## Problem
Images should be left out, and everything else in the listing reproduced exactly.
——
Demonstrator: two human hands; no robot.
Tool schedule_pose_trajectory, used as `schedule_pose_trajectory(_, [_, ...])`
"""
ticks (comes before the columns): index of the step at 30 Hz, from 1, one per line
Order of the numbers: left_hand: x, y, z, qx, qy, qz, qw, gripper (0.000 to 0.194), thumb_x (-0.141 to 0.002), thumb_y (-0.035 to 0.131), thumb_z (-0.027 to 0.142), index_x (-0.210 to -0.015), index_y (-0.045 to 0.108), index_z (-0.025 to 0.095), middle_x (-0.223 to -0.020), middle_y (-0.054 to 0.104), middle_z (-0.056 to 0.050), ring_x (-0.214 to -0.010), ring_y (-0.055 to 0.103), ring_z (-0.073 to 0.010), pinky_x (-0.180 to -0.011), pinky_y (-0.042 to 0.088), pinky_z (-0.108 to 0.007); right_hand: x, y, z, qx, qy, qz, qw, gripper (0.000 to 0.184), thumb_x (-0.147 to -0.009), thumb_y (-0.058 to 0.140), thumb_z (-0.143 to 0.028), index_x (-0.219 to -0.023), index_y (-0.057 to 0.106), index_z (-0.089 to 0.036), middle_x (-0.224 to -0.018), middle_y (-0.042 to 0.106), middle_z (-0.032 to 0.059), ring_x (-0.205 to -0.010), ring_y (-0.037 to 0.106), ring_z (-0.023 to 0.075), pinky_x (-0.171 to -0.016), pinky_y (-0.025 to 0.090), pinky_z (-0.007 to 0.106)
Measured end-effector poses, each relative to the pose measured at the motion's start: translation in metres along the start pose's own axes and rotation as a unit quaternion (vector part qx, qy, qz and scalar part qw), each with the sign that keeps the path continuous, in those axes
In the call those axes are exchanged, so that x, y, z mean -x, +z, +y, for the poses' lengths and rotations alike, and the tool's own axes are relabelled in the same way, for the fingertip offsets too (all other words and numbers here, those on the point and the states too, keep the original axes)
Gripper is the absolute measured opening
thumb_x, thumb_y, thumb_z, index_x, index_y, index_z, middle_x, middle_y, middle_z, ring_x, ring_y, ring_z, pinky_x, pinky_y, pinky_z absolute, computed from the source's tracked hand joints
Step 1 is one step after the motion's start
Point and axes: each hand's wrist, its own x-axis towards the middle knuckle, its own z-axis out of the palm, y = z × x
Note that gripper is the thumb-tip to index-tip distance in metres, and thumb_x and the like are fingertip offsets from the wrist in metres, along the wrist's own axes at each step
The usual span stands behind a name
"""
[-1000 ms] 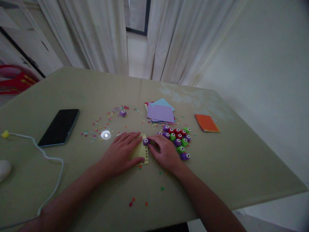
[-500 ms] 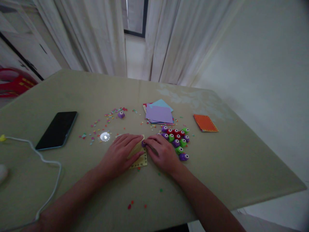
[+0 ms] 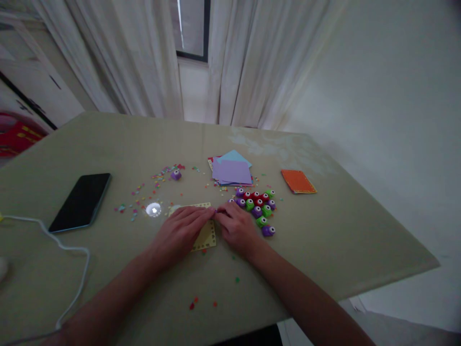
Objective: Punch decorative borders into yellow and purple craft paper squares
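Note:
A yellow square of paper (image 3: 208,235) lies on the table, with small shapes punched along its borders. My left hand (image 3: 182,228) covers its middle, fingers together and closed on it near the right edge. At that edge, my right hand (image 3: 236,226) pinches a small purple paper punch (image 3: 215,211), mostly hidden by the fingertips of both hands. Right beside my right hand stands a cluster of small paper punches (image 3: 257,210) in purple, red and green, each with an eye on top. Another purple punch (image 3: 176,175) stands apart, farther back on the left.
Colourful confetti (image 3: 158,179) is scattered around the table. Behind my hands lies a stack of coloured paper (image 3: 232,170); an orange square (image 3: 298,181) lies to the right. On the left are a black tablet (image 3: 81,202) and a white cable (image 3: 77,249). A bright round spot (image 3: 153,209) shows near my left hand.
The camera view has shifted slightly. My left fingers have moved closer to my right fingertips, and the purple punch between them is now more hidden.

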Motion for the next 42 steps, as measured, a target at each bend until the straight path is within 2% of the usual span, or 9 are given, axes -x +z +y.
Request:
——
## Answer for the task
Demonstrator: two human hands; no robot.
Tool schedule_pose_trajectory, used as `schedule_pose_trajectory(_, [_, ...])`
"""
ticks (comes before the columns): index of the step at 30 Hz, from 1, one per line
Order of the numbers: left_hand: x, y, z, qx, qy, qz, qw, gripper (0.000 to 0.194), thumb_x (-0.141 to 0.002), thumb_y (-0.035 to 0.131), thumb_z (-0.027 to 0.142), index_x (-0.210 to -0.015), index_y (-0.045 to 0.108), index_z (-0.025 to 0.095), middle_x (-0.223 to -0.020), middle_y (-0.054 to 0.104), middle_z (-0.056 to 0.050), ring_x (-0.214 to -0.010), ring_y (-0.055 to 0.103), ring_z (-0.073 to 0.010), pinky_x (-0.180 to -0.011), pinky_y (-0.042 to 0.088), pinky_z (-0.108 to 0.007); right_hand: x, y, z, qx, qy, qz, qw, gripper (0.000 to 0.184), thumb_x (-0.147 to -0.009), thumb_y (-0.058 to 0.140), thumb_z (-0.143 to 0.028), index_x (-0.219 to -0.023), index_y (-0.057 to 0.106), index_z (-0.089 to 0.036), middle_x (-0.224 to -0.018), middle_y (-0.042 to 0.106), middle_z (-0.032 to 0.059), ring_x (-0.205 to -0.010), ring_y (-0.037 to 0.106), ring_z (-0.023 to 0.075), pinky_x (-0.171 to -0.016), pinky_y (-0.025 to 0.090), pinky_z (-0.007 to 0.106)
Measured end-effector poses, each relative to the pose measured at the motion's start: translation in metres along the start pose's own axes and rotation as a unit quaternion (vector part qx, qy, qz and scalar part qw), each with the sign that keeps the path continuous, in those axes
In the call those axes are exchanged, so that x, y, z mean -x, +z, +y, for the poses' lengths and rotations alike, and the tool's own axes are relabelled in the same way, for the fingertip offsets too (all other words and numbers here, those on the point and the states too, keep the original axes)
Gripper is the absolute measured opening
thumb_x, thumb_y, thumb_z, index_x, index_y, index_z, middle_x, middle_y, middle_z, ring_x, ring_y, ring_z, pinky_x, pinky_y, pinky_z absolute, computed from the source's tracked hand joints
Step 1 is one step after the motion's start
Point and axes: each hand's wrist, its own x-axis towards the middle knuckle, its own z-axis out of the palm, y = z × x
Note that gripper is the thumb-tip to index-tip distance in metres, and thumb_x and the like are fingertip offsets from the wrist in metres, along the wrist's own axes at each step
The usual span stands behind a name
"""
[-1000 ms] 
[-500 ms] 
[+0 ms] 
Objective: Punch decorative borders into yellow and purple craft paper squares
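Note:
A yellow square of paper (image 3: 208,235) lies on the table, with small shapes punched along its borders. My left hand (image 3: 182,228) covers its middle, fingers together and closed on it near the right edge. At that edge, my right hand (image 3: 236,226) pinches a small purple paper punch (image 3: 215,211), mostly hidden by the fingertips of both hands. Right beside my right hand stands a cluster of small paper punches (image 3: 257,210) in purple, red and green, each with an eye on top. Another purple punch (image 3: 176,175) stands apart, farther back on the left.
Colourful confetti (image 3: 158,179) is scattered around the table. Behind my hands lies a stack of coloured paper (image 3: 232,170); an orange square (image 3: 298,181) lies to the right. On the left are a black tablet (image 3: 81,202) and a white cable (image 3: 77,249). A bright round spot (image 3: 153,209) shows near my left hand.
The camera view has shifted slightly. My left fingers have moved closer to my right fingertips, and the purple punch between them is now more hidden.
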
Motion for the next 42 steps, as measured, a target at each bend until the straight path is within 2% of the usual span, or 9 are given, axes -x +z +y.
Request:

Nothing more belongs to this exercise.